Avond-harmonica
Harmonica-der-zeven-weeën, drenzend-zingende harmonica, schrijnend lied met iedere noot eene wonde, klacht die schrilt en nijpt in deze onweêrs-avond, zoo pijnlijk-valsch, zoo pijnlijk-valsch: waarom hebt gij gezongen, harmonica die zoo treurige leute zingt in den avond; arme harmonica als een menschen-hart; harmonica gelijk mijn bitteren en moeden mond; harmonica, o, der zevenweeën?...
- Heel de dag is geweest als een hol huis om mij, álles éen dreunend om-rondend geruisch, iedere beweging een zinderend gezoem in mijne ooren, een na-trillen, kring aan kring, in de klok mijner hersenen.

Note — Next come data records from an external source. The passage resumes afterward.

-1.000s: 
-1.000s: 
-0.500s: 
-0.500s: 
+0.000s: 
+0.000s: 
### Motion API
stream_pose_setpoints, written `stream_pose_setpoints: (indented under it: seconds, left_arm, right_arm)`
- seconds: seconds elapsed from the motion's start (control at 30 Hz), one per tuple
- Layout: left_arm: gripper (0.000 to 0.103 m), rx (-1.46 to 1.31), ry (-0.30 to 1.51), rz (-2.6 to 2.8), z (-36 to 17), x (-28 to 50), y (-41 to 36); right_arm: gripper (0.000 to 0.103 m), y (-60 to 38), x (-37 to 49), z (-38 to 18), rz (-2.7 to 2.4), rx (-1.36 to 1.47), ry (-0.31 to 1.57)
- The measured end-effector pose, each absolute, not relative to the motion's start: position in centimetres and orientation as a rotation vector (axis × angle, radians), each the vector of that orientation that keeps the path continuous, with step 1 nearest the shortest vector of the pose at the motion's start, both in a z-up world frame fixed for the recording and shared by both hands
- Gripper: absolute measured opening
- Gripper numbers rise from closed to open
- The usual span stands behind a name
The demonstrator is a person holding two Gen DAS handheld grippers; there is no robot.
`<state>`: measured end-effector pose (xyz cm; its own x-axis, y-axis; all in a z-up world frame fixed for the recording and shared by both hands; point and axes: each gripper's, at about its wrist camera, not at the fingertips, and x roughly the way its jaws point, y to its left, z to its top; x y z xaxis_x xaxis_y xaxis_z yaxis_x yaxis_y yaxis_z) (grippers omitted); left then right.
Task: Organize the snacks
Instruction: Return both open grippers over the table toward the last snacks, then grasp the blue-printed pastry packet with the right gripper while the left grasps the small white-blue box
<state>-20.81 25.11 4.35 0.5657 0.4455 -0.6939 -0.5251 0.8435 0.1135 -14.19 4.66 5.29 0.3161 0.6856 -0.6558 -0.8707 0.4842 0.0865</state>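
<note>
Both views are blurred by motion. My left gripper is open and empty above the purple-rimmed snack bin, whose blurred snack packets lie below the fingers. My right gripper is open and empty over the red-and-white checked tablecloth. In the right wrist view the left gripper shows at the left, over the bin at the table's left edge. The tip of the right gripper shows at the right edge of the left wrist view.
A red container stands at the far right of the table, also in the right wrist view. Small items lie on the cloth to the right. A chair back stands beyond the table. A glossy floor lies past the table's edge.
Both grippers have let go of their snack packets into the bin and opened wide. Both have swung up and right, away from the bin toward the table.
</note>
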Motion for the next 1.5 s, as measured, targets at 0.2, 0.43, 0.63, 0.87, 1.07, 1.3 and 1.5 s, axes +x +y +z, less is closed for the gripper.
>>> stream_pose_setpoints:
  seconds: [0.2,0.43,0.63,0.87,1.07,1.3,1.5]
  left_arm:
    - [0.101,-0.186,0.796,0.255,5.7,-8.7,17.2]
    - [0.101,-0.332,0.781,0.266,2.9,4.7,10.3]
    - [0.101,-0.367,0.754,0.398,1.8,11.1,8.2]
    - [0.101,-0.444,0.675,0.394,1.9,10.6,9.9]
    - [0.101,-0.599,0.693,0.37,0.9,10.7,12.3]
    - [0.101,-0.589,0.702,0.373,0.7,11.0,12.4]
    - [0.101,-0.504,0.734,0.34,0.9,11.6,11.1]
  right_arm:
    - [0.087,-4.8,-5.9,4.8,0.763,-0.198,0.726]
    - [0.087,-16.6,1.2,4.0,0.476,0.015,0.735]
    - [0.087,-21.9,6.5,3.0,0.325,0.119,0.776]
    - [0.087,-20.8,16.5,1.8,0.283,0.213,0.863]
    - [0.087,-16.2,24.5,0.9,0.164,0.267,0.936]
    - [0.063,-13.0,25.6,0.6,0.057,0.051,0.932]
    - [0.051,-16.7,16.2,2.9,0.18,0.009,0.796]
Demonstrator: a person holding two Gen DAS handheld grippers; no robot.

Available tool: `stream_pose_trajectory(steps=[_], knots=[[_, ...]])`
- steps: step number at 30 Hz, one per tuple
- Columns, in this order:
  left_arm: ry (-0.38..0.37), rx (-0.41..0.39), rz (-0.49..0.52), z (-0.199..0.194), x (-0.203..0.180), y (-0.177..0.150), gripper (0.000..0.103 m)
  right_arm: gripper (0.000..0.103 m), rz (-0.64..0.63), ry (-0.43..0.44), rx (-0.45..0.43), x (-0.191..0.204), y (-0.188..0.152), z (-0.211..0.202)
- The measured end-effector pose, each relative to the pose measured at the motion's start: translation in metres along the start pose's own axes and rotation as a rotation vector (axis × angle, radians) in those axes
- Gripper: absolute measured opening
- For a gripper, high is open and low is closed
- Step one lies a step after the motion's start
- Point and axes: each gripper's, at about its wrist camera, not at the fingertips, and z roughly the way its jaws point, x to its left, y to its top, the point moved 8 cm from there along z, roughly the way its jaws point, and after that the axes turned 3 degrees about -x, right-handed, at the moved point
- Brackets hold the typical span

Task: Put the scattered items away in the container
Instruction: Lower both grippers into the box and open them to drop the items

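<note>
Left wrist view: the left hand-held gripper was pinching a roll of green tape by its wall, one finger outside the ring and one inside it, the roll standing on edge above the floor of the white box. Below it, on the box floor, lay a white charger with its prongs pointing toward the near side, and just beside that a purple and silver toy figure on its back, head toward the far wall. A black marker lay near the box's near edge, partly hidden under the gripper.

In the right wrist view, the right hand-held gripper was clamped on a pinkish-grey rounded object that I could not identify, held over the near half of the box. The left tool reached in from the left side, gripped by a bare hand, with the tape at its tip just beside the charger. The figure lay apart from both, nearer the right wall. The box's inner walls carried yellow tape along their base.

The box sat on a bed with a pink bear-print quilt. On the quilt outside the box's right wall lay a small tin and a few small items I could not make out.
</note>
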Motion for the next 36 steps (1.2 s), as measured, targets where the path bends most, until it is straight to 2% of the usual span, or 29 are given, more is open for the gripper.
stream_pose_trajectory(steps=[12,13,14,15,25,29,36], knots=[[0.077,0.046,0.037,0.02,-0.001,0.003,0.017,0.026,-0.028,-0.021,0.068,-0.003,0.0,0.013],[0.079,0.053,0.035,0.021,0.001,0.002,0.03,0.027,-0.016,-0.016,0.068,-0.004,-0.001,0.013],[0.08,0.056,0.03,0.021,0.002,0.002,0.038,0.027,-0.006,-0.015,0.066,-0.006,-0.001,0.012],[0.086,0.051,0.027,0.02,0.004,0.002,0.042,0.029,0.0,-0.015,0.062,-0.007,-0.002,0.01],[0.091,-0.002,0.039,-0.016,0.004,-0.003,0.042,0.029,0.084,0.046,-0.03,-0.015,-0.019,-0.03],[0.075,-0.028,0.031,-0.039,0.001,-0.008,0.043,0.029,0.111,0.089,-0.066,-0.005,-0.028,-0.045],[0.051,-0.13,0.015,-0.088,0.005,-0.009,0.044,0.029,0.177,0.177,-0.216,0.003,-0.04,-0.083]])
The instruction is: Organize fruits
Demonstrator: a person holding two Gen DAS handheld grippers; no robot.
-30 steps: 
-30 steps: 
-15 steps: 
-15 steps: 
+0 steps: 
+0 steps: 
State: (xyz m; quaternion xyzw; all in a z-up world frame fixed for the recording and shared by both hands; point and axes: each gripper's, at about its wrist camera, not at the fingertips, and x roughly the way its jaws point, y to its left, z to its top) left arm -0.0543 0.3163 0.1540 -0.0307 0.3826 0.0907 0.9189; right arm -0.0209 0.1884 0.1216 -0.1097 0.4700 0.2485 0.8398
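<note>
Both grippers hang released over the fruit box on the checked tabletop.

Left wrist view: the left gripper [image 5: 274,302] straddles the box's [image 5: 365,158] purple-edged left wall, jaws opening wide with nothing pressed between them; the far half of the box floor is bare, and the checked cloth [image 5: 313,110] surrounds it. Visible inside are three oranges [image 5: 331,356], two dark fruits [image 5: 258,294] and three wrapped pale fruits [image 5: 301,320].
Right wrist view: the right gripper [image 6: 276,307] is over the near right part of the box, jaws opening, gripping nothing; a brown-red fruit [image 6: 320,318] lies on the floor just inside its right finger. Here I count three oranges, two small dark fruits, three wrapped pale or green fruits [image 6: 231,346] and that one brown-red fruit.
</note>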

En nu, in den gezakten avond die een onweêr broeit, ik, nauwelijks buiten gekomen in die ledige stilte, die me stelt, als ijl opgeheven, en gegroeid bóven de aarde: nú die zang van eene harmonica in de handen van een of anderen koeiër die zijn vredig-zijn, of zijn fantazie, wil zeggen in deze schampere tonen...
- De avond is leêg en moe. De pacht-hoven zijn geknield in de doove grijste. De hagen zijn stil.